The one-way approximation to the full wave equation has been widely used for imaging the earth's interior Claerbout (1985). This approximation ignores back-scattering in the wavefield but usually works well with surface seismic data. In the shot-profile migration scheme, two one-way wave equations need to be solved. One downward extrapolates the source wavefield and the other downward extrapolates the receiver wavefield. By using an imaging condition, the subsurface image is formed Claerbout (1971).

Usually, the initial surface boundary condition for downward extrapolating the source wavefield is chosen to be an impulse convolved with a wavelet at the shot position. However, downward extrapolation with the one-way wave equation
requires boundary
conditions on the surface, *z*=0, at all locations and all times. Since horizontal (or high-propagation-angle)
waves, reflected waves, and overturned waves can all contribute to the
surface wavefield, it appears that the full solution must already be
known in order to supply these initial data Nichols (1994).

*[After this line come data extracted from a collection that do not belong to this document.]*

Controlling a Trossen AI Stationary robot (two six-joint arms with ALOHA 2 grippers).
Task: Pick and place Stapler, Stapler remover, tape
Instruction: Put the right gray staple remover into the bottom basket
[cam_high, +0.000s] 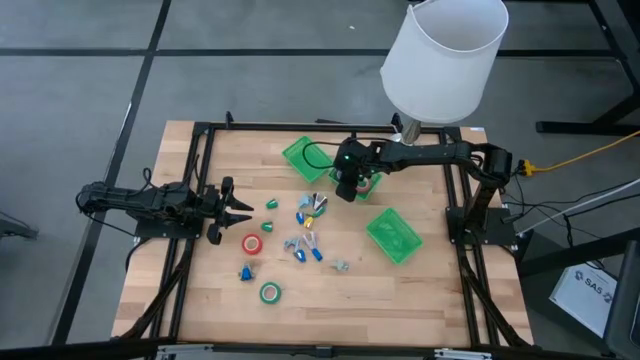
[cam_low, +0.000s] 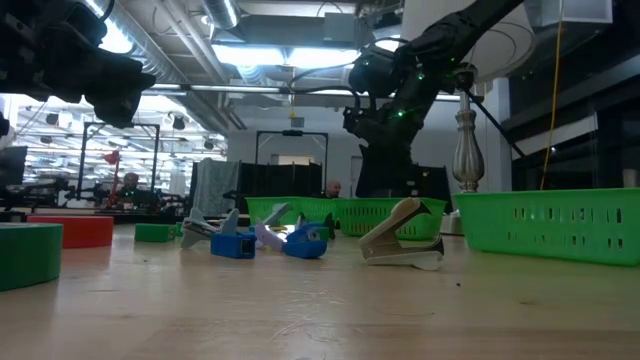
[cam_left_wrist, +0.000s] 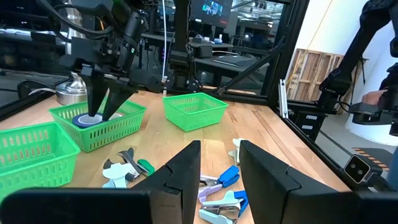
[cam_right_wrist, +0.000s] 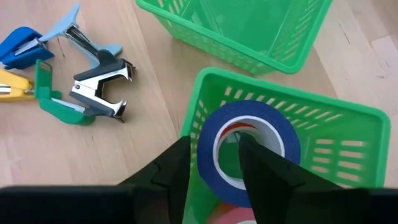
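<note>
1. While the left gripper (cam_high: 243, 208) waited low over the left side of the table (cam_high: 200, 300), its fingers (cam_high: 238, 203) were spread apart and held nothing.
2. The right gripper (cam_high: 346, 190) hung over the middle green tray (cam_high: 372, 186), just right of the tray (cam_high: 302, 157) at the table's far edge.
3. In the right wrist view its fingers (cam_right_wrist: 177, 168) stood slightly apart around the wall of a blue tape roll (cam_right_wrist: 249, 146), one finger outside the ring and one inside its white core; whether they pressed on it I cannot tell.
4. That blue roll sat inside the middle tray (cam_right_wrist: 348, 137), above a red or pink roll partly visible beneath it.
5. A third green tray (cam_high: 394, 235) lay at the right of the table, well apart from the gripper.
6. A red tape roll (cam_high: 252, 243) lay on the table just beside the left gripper's fingertips, and a green tape roll (cam_high: 270, 293) lay nearer the front edge.
7. Two small green pieces (cam_high: 270, 204) rested near the red roll; what they were I cannot tell.
8. A black staple remover (cam_right_wrist: 102, 87) with a green handle lay open on the wood beside the middle tray, next to a blue stapler (cam_right_wrist: 22, 43).
9. More blue and pale staplers and removers (cam_high: 308, 245) were scattered at the table's centre.
10. A white lampshade (cam_high: 445, 60) stood over the far right corner.
</note>
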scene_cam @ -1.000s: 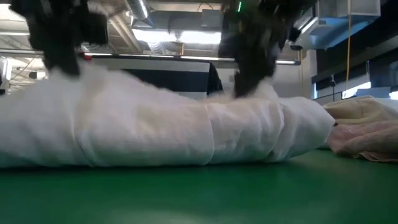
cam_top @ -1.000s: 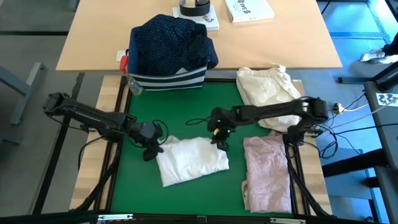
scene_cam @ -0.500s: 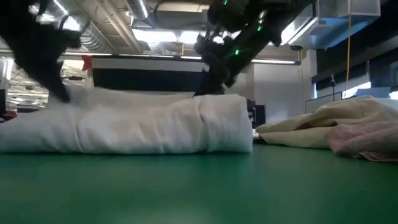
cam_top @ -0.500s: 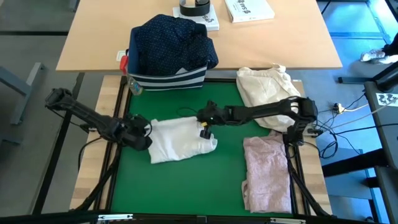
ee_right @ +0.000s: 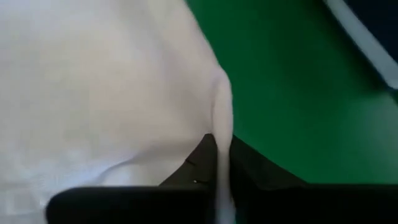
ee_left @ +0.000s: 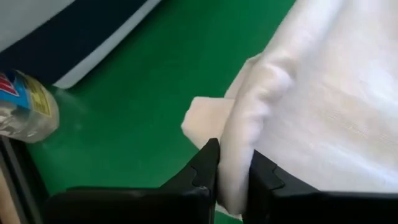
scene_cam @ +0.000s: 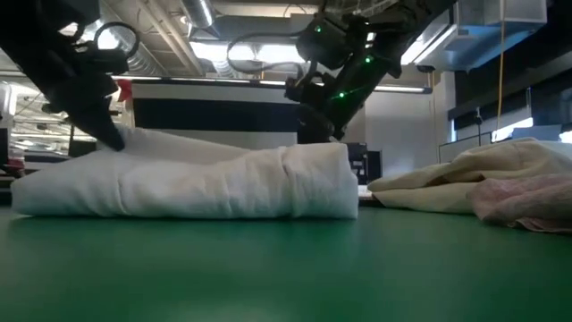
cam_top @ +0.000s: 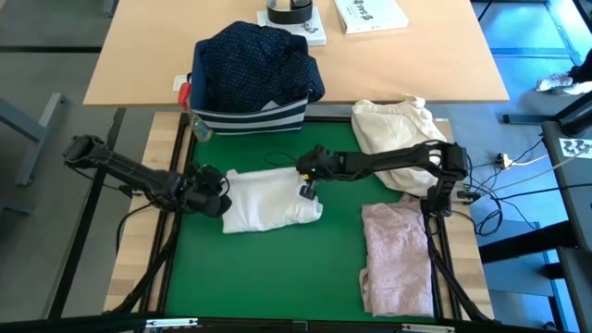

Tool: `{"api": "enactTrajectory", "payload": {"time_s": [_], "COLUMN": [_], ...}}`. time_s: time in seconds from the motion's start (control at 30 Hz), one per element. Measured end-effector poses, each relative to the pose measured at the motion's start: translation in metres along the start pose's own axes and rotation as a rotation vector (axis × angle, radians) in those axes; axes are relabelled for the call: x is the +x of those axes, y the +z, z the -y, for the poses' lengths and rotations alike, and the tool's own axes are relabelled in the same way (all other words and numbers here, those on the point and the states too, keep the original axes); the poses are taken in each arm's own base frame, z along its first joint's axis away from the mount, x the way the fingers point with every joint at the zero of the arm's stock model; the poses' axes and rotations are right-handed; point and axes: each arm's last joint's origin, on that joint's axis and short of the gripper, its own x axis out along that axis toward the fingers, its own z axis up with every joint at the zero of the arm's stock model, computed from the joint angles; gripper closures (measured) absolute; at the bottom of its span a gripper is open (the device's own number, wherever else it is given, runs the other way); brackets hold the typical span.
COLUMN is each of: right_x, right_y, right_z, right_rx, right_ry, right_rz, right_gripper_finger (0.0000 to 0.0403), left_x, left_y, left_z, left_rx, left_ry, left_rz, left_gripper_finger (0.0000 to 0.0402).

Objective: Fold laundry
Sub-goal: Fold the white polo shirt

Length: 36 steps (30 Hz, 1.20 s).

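The white shirt (cam_top: 270,200) lies folded on the green mat (cam_top: 277,277) of the worktop, just in front of the striped navy bin (cam_top: 250,116), and its long side runs from one arm to the other. The left gripper (cam_top: 220,196) is at the shirt's end on the left arm's side, and in the left wrist view its fingers (ee_left: 205,171) are pinching a fold of the white cloth. The right gripper (cam_top: 308,178) is at the shirt's other end, at the corner nearer the bin, and its fingers (ee_right: 202,158) are nipped on a thin edge of the same cloth. So the shirt sits between the two grippers, one arm at each short end, and neither is nearer than the other. I think the next move must be done by both arms together, or the neat fold could pull crooked. The pale pink top (cam_top: 398,254) lies beside the shirt, away from the bin, and the navy dotted shirt (cam_top: 254,60) is heaped in the bin
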Motion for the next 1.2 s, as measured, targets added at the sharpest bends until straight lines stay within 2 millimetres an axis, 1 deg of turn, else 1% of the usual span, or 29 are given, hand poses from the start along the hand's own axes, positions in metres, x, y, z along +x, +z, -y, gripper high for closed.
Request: {"api": "enactTrajectory", "payload": {"time_s": [0.1,0.23,0.3,0.33,0.4,0.47,0.53,0.6,0.67,0.73,0.8,0.9,1.03,1.13,1.2], "right_x": [0.003,0.004,-0.003,-0.008,-0.024,-0.042,-0.057,-0.066,-0.068,-0.063,-0.053,-0.038,-0.02,-0.006,-0.001], "right_y": [-0.003,-0.005,-0.004,0.0,0.012,0.024,0.037,0.046,0.051,0.046,0.033,0.006,-0.03,-0.065,-0.082], "right_z": [0.003,0.007,0.01,0.011,0.016,0.017,0.015,0.005,-0.012,-0.032,-0.05,-0.068,-0.07,-0.065,-0.063], "right_rx": [0.034,0.064,0.057,0.055,0.053,0.049,0.058,0.056,0.029,-0.005,-0.029,-0.023,0.012,0.027,0.022], "right_ry": [-0.061,-0.073,-0.07,-0.064,-0.048,0.015,0.121,0.28,0.418,0.493,0.521,0.477,0.355,0.303,0.289], "right_rz": [-0.019,-0.048,-0.079,-0.087,-0.107,-0.122,-0.075,0.005,0.104,0.15,0.174,0.162,0.218,0.148,0.113], "right_gripper_finger": [0.0346,0.0295,0.0269,0.0258,0.0239,0.0225,0.0216,0.0212,0.021,0.021,0.021,0.021,0.021,0.021,0.021], "left_x": [0.003,0.006,0.005,0.002,-0.008,-0.023,-0.038,-0.046,-0.047,-0.041,-0.03,-0.007,0.022,0.04,0.046], "left_y": [0.001,0.001,0.004,0.007,0.021,0.039,0.057,0.069,0.073,0.067,0.054,0.022,-0.016,-0.044,-0.056], "left_z": [-0.002,-0.005,-0.006,-0.007,-0.007,-0.005,-0.001,0.007,0.018,0.027,0.035,0.039,0.037,0.027,0.022], "left_rx": [0.024,0.045,0.049,0.05,0.031,0.009,-0.009,-0.018,-0.02,0.001,0.006,0.028,0.052,0.089,0.071], "left_ry": [0.009,-0.014,-0.046,-0.062,-0.107,-0.159,-0.238,-0.336,-0.438,-0.525,-0.584,-0.6,-0.59,-0.54,-0.532], "left_rz": [-0.028,-0.111,-0.174,-0.203,-0.24,-0.226,-0.155,-0.067,0.006,0.023,0.011,-0.052,-0.078,-0.126,-0.155], "left_gripper_finger": [0.0341,0.0308,0.0293,0.0287,0.0279,0.0274,0.0273,0.0273,0.0273,0.0273,0.0273,0.0273,0.0273,0.0273,0.0273]}}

Zhang (1993) proposes two correction terms to the traditional one-way wave equations. One is a correction for the source and receiver wavefields extrapolation, while the other is a new boundary condition for the source wavefield. This new boundary condition is not only an impulse at the shot position but also includes contributions at different times and surface positions, depending on the surface velocity.

In this short note, we introduce an alternative surface boundary condition for the source wavefield downward extrapolation i.e, the Green function corresponding to the Helmholtz equation for a constant velocity medium at *z*=0. It includes contributions at different times and surface positions depending on the surface velocity, similar to Zhang's boundary condition, but differs in the amplitude.

We compare the wavefront amplitudes calculated using the new surface boundary condition, the traditional surface boundary condition, and Zhang's surface boundary condition. The comparisons are made using three synthetic velocity models: constant, vertically varying, and Marmousi. The results show that the new surface boundary condition produces more balanced wavefronts in the constant-velocity model and in the vertically varying velocity model (VOZ) and behaves similarly to Zhang's in the Marmousi velocity model.